A summary of the estimates for the individual priming scores on the context-independent items are provided in Table 7. Note that the numbers are very small due to the log transformation of the RTs. Table 7 also shows a summary of the individual scores when calculated by the same model but with untransformed RTs, as an illustration of what the individual priming scores would be in that case. However, due to the skewness and peakedness of the RTs, these numbers should be interpreted with caution.
Access, context-independent priming, and reading scores
In the final step, the effects of the control tasks, context-independent priming, and language group on the reading scores were determined by means of a series of mixed effects models, shown in Table 8. For these analyses, the vocabulary scores, word decoding, RAN and RAS measures, and access were centered. In addition, word decoding and access had to be divided by 100 and 1,000, respectively, to make sure the values of all variables were on comparable scales. Two children were removed from the data set for this final step, because they turned out to be extreme bivariate outliers when it came to the relation between reading comprehension and context-independent priming, and strongly distorted the correlation between these measures. With these children in the data set, there was a negative correlation for the monolingual group, while excluding them meant the correlation became positive.Footnote 5 This brings the total number of children for these analyses down to 120, with 34 children in the monolingual group and 86 in the bilingual group.Footnote 6
Note: Absolute t values over 2 are considered significant.
Random intercepts for class were included in each step to account for the hierarchical structure of the data. In the first step, Model 1, only the control tasks (vocabulary size, word decoding, and processing speed) were entered as fixed effects. As we can see in Table 8, only the vocabulary size measure is associated with the reading scores in this case, with children who scored 1 point above the mean on vocabulary showing an increase of 0.368 in the reading comprehension scores. None of the other control tasks are significantly associated with the reading scores. In Model 2, we added access and context-independent priming, but neither has a significant main effect on the reading scores. Further exploration of the models (not shown here) revealed that also in the absence of the control variables, neither of the critical variables was significantly associated with the reading scores. Therefore, it is not the case that there is an effect of access or priming that is filtered out by the control tasks. Finally, to compare our results to Nation and Snowling's (Reference Nation and Snowling1999), we divided the group into above average and below average readers, but found no contribution of context-independent priming to the reading scores in either group.

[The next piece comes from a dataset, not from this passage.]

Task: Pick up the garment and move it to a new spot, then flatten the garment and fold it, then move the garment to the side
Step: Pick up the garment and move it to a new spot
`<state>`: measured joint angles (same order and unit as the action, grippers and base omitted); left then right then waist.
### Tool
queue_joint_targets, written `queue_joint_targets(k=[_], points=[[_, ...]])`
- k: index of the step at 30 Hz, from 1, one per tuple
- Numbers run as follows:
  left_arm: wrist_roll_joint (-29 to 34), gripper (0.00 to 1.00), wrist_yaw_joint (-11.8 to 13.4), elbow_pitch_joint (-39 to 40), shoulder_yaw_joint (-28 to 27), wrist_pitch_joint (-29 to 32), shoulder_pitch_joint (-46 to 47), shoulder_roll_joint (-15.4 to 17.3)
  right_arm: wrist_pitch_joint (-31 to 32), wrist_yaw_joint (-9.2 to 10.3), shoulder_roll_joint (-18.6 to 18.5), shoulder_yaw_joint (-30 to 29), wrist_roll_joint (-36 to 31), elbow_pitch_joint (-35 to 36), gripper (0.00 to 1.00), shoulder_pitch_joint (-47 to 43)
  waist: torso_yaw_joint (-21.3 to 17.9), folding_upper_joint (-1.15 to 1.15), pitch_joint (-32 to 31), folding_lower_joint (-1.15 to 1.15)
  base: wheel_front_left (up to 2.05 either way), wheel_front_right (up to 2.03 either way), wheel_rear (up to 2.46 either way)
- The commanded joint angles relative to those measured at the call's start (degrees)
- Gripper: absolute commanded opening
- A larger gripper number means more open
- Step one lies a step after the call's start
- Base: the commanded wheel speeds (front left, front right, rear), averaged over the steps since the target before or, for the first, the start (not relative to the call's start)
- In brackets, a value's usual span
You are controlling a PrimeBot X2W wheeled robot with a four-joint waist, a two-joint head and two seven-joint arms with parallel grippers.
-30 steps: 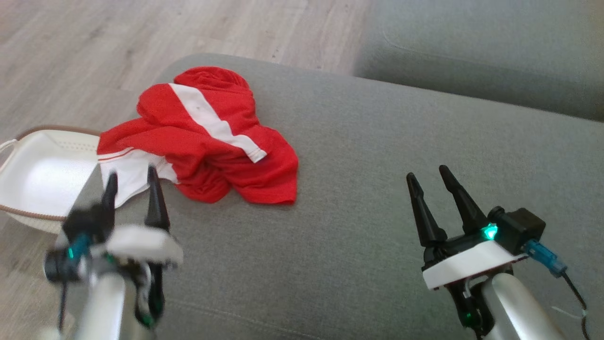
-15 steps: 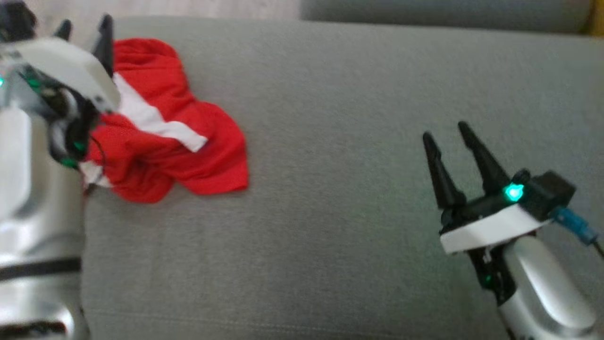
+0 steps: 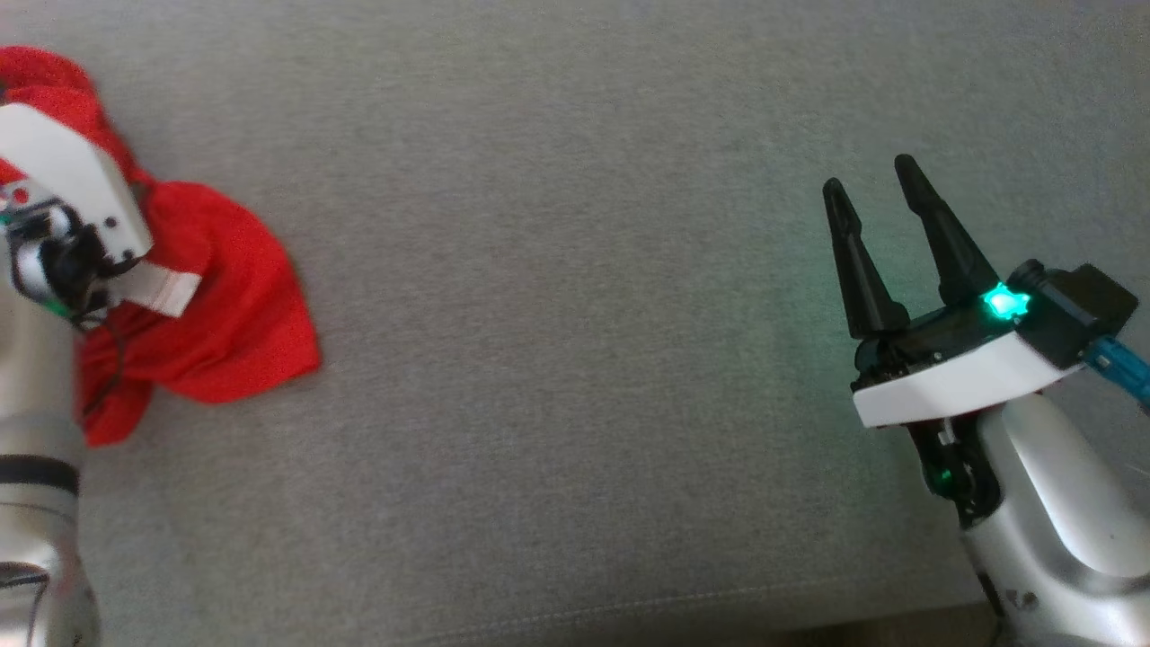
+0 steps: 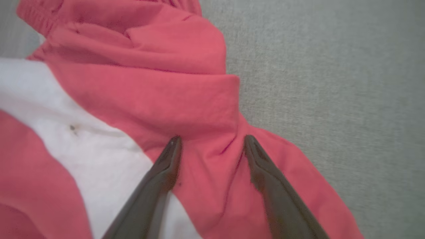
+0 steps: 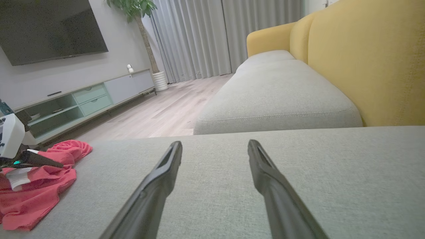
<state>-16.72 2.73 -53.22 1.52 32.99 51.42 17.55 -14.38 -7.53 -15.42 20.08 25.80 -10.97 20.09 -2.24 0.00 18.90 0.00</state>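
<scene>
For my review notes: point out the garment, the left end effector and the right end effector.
garment [image 4: 149, 93]: left wrist view, on the red fold beside the white stripe.
left end effector [image 4: 212, 138]: left wrist view, midway between its open fingertips.
right end effector [image 3: 870, 173]: head view, midway between its open fingertips.

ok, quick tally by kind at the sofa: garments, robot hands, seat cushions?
Crumpled red fabric garment with a white stripe: 1
Dark two-fingered robot hands: 2, left hand and right hand, both open
Grey fabric seat cushions: 2, near cushion and far cushion
Total: 5
</scene>
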Motion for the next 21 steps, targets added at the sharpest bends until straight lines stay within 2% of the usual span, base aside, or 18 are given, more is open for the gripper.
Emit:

Even though the monolingual and bilingual children did not show differences in priming, access, or reading, the impact of priming and access on the reading scores may still differ between the two language groups. Therefore, language group and the interactions between language group and access and language group and context-independent priming were included in Model 3. Neither access nor context-independent priming show a significant interaction with language group, and thus neither group's reading scores benefited from higher access or priming scores. Both Model 2 and Model 3 failed to represent a significant reduction of the deviance score compared to Model 1, meaning that the best fit was achieved using only the control variables.
DISCUSSION
Context-independent and context-dependent semantic priming
The semantic priming experiment was designed to tap into both context-independent and context-dependent semantic connections in the participants’ mental lexicons, and we hypothesized that as a group, children would show both types of semantic priming. However, across the whole group, context-independent priming was observed, but not context-dependent priming, even though both types were similar in terms of relatedness strength. Context-independent priming, especially using category coordinates, has been studied extensively (for an overview, see Lucas, Reference Lucas2000), and is known to occur with and without the presence of an additional associative relationship. It is therefore not surprising that as a group, the children showed nonassociative context-independent semantic priming.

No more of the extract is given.